- [WHAT THIS TASK INVOLVES]:
Restate the listing exactly.

------------

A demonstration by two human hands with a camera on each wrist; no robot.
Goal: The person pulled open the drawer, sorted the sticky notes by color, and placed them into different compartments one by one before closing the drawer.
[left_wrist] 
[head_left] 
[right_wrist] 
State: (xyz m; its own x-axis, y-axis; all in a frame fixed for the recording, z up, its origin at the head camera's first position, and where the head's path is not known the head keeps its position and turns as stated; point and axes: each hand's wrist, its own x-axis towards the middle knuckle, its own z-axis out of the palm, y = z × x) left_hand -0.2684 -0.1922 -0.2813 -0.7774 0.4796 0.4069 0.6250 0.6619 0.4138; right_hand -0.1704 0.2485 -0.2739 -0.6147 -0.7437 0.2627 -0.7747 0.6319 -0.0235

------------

- [EXERCISE RESULT]:
A demonstration by two human hands with a camera on each wrist; no robot.
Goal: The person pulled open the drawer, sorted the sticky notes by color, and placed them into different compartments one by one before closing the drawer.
[left_wrist] 
[head_left] 
[right_wrist] 
State: (xyz m; its own x-axis, y-axis; all in a frame fixed for the recording, z up, its origin at the head camera's first position, and where the head's path is not known the head keeps its position and turns as stated; point and axes: each hand's wrist, its own x-axis towards the middle knuckle, its own z-axis out of the palm, y = z × x) left_hand -0.2684 -0.1922 -0.2813 -0.7774 0.4796 0.4069 0.6250 0.6619 0.4138; right_hand -0.1704 0.2485 -0.2739 -0.6147 -0.7437 0.2627 -0.7747 0.6319 -0.0235

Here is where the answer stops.